Bean constructor parameter injection:
public class Checkout {
private final ShoppingCart cart;
@Inject
public Checkout(ShoppingCart cart) {
this.cart = cart;
}
}
A bean can only have one injectable constructor.
Initializer method parameter injection:
public class Checkout {
private ShoppingCart cart;
@Inject
void setShoppingCart(ShoppingCart cart) {
this.cart = cart;
}
}
A bean can have multiple initializer methods. If the bean is a session bean, the initializer method is not required to be a business method of the session bean.
And direct field injection:
public class Checkout {
private @Inject ShoppingCart cart;
}
Getter and setter methods are not required for field injection to work (unlike with JSF managed beans).
Dependency injection always occurs when the bean instance is first instantiated by the container. Simplifying just a little, things happen in this order:
First, the container calls the bean constructor (the default constructor or the one annotated
@Inject
), to obtain an instance of the bean.
Next, the container initializes the values of all injected fields of the bean.
Next, the container calls all initializer methods of bean (the call order is not portable, don't rely on it).
Finally, the @PostConstruct
method, if any, is called.
(The only complication is that the container might call initializer methods declared by a superclass before initializing injected fields declared by a subclass.)
One major advantage of constructor injection is that it allows the bean to be immutable.
CDI also supports parameter injection for some other methods that are invoked by the container. For instance, parameter injection is supported for producer methods:
@Produces Checkout createCheckout(ShoppingCart cart) {
return new Checkout(cart);
}
This is a case where the @Inject
annotation is not required at the
injection point. The same is true for observer methods (which we'll meet in Chapter 11, Events) and
disposer methods.
The CDI specification defines a procedure, called typesafe resolution, that the container follows when identifying the bean to inject to an injection point. This algorithm looks complex at first, but once you understand it, it's really quite intuitive. Typesafe resolution is performed at system initialization time, which means that the container will inform the developer immediately if a bean's dependencies cannot be satisfied.

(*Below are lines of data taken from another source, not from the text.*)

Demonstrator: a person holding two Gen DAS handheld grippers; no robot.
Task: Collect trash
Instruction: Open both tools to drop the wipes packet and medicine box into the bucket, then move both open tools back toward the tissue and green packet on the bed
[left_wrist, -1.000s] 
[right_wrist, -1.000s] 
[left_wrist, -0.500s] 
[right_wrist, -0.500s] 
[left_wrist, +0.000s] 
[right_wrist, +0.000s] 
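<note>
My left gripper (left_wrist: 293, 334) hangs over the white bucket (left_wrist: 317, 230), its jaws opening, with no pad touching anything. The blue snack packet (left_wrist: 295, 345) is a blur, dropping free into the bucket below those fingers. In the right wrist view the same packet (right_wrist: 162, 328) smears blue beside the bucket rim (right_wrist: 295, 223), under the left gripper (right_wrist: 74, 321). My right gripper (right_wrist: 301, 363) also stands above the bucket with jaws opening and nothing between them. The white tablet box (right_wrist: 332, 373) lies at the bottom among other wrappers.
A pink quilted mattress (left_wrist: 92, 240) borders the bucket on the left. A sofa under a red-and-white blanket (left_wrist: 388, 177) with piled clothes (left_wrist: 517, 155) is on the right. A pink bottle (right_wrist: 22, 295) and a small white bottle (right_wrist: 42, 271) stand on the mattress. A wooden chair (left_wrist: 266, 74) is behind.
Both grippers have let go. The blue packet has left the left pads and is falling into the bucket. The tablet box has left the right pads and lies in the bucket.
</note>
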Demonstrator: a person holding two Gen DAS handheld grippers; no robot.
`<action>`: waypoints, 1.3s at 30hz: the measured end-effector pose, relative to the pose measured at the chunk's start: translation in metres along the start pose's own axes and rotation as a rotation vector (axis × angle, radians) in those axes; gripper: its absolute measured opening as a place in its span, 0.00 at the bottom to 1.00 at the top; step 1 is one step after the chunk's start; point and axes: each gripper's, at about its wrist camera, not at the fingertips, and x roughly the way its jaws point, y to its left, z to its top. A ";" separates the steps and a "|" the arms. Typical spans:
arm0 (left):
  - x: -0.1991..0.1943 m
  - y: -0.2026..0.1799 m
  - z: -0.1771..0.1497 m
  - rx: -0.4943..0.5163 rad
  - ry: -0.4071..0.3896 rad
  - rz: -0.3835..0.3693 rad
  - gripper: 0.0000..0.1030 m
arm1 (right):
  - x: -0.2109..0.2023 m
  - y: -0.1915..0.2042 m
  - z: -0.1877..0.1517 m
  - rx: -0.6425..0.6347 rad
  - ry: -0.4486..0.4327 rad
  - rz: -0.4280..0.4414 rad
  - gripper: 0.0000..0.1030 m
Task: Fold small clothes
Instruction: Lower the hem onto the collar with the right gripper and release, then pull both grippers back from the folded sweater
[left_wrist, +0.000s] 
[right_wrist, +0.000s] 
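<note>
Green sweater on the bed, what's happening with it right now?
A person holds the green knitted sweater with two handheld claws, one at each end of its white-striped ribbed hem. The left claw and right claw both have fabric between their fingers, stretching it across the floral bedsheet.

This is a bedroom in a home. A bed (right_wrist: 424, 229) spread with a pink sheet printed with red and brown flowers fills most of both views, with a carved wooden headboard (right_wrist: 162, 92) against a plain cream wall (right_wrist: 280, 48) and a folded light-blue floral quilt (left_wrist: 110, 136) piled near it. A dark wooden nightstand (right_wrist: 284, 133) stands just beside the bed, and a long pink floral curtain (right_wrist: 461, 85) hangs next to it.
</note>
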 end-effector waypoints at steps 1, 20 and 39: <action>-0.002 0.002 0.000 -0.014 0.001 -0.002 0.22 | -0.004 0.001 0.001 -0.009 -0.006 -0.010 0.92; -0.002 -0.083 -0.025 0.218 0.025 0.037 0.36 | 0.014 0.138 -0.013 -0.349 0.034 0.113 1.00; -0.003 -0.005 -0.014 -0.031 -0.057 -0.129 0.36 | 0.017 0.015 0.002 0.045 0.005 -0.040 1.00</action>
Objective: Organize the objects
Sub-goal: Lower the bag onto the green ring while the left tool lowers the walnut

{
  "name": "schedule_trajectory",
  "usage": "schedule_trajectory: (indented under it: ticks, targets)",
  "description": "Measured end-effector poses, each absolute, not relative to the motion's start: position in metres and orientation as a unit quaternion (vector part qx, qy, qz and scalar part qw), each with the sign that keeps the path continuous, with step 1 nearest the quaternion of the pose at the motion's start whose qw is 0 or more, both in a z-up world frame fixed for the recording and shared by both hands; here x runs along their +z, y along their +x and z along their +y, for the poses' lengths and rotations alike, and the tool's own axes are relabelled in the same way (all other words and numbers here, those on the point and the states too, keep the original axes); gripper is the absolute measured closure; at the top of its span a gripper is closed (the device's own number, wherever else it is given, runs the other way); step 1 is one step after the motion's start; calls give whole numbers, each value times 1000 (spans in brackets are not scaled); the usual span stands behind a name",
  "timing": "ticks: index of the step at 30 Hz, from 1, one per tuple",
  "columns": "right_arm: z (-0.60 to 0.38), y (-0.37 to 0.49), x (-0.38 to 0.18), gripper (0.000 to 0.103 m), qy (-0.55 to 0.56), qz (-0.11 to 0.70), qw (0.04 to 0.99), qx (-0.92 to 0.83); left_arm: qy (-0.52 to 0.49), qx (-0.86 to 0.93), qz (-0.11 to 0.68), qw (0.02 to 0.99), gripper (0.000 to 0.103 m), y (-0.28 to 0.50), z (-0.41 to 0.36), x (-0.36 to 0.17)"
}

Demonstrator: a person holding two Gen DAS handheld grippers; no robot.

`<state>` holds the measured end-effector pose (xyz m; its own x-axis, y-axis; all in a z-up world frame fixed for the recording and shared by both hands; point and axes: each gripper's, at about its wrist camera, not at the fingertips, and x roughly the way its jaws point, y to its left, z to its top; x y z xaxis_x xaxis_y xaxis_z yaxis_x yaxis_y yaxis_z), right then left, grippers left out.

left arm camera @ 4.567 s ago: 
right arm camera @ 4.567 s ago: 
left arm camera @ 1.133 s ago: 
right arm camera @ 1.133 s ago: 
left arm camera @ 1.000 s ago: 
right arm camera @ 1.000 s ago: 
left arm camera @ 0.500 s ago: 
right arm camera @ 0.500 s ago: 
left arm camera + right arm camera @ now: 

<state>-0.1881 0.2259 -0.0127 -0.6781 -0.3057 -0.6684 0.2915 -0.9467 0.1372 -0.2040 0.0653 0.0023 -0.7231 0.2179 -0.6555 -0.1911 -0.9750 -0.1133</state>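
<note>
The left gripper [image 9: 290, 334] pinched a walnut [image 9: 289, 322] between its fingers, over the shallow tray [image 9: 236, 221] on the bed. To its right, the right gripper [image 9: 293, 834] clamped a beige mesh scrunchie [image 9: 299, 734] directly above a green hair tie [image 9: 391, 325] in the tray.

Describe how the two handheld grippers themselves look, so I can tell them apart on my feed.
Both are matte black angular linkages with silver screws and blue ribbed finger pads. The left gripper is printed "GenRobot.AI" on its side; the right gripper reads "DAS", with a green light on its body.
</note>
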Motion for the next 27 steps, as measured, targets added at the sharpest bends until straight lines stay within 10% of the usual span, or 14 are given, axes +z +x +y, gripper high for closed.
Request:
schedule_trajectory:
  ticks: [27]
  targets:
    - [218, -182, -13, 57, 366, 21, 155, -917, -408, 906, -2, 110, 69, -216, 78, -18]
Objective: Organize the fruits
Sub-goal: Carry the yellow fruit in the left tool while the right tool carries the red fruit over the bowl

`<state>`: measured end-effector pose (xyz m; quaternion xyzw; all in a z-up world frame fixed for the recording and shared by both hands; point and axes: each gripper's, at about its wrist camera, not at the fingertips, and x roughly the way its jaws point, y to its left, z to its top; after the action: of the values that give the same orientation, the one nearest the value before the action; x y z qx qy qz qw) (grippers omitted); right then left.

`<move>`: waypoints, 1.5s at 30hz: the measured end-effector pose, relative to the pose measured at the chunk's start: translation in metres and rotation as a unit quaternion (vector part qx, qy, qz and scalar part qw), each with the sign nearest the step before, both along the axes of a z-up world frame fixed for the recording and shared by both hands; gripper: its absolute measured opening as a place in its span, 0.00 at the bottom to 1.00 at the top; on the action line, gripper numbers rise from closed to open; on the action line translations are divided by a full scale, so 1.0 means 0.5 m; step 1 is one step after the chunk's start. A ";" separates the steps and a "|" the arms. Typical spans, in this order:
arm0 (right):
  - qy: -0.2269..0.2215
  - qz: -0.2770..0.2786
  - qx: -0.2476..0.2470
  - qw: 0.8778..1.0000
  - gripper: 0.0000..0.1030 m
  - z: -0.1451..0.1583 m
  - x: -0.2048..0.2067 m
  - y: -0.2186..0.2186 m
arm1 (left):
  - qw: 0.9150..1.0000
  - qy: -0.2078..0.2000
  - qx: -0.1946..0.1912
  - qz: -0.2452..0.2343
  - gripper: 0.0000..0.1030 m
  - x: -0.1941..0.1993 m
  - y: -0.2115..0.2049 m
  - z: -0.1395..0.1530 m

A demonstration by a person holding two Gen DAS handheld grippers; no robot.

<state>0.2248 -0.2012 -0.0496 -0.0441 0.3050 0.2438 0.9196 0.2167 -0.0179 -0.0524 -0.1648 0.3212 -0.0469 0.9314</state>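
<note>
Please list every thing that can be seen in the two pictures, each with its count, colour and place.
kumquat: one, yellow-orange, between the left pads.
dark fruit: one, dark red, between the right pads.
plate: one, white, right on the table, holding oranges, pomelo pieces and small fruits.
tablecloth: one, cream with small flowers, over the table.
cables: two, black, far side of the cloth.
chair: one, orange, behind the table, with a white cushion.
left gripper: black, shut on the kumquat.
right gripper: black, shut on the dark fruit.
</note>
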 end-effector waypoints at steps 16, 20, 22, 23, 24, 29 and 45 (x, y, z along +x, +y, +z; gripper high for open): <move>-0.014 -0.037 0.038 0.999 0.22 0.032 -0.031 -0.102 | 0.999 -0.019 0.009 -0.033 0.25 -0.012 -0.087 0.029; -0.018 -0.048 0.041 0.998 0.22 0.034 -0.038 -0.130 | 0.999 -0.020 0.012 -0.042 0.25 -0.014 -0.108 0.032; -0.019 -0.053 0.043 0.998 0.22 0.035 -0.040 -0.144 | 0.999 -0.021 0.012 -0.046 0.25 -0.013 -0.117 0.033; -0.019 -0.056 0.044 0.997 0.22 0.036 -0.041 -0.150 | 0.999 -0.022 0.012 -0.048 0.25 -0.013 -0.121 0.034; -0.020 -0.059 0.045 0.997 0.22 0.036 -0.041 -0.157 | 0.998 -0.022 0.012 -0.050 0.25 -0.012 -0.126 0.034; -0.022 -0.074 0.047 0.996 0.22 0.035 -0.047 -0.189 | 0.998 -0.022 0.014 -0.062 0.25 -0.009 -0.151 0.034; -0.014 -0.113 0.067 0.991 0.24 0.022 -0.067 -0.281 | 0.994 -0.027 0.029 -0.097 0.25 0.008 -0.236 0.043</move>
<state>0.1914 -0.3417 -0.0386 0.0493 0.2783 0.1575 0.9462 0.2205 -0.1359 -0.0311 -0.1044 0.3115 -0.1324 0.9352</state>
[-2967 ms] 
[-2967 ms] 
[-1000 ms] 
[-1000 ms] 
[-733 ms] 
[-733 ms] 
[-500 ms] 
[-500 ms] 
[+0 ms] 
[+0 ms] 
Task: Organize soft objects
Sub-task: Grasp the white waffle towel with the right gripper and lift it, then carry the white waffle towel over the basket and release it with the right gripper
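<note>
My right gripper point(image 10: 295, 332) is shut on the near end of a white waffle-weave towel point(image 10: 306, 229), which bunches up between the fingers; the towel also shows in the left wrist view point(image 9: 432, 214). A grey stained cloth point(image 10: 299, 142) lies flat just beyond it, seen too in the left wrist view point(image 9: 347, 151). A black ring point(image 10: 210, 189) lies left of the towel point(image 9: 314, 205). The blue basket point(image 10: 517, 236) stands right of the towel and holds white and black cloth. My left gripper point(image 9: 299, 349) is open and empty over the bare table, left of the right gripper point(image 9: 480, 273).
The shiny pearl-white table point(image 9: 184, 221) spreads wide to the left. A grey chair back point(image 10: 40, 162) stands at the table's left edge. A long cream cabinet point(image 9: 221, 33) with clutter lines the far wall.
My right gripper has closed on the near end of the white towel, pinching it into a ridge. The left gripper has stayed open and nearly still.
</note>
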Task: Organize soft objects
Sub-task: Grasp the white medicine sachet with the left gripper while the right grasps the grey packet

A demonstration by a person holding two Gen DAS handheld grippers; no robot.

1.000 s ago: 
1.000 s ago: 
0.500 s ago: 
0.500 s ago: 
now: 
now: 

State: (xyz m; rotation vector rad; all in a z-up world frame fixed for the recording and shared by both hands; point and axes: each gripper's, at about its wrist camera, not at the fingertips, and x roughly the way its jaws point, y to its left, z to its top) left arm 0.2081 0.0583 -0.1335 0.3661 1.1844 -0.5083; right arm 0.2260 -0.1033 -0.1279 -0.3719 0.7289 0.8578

The purpose of this algorithm is to allow multiple beans to implement the same bean type and either:
allow the client to select which implementation it requires using a qualifier or
allow the application deployer to select which implementation is appropriate for a particular deployment, without changes to the client, by enabling or disabling an alternative, or
allow the beans to be isolated into separate modules.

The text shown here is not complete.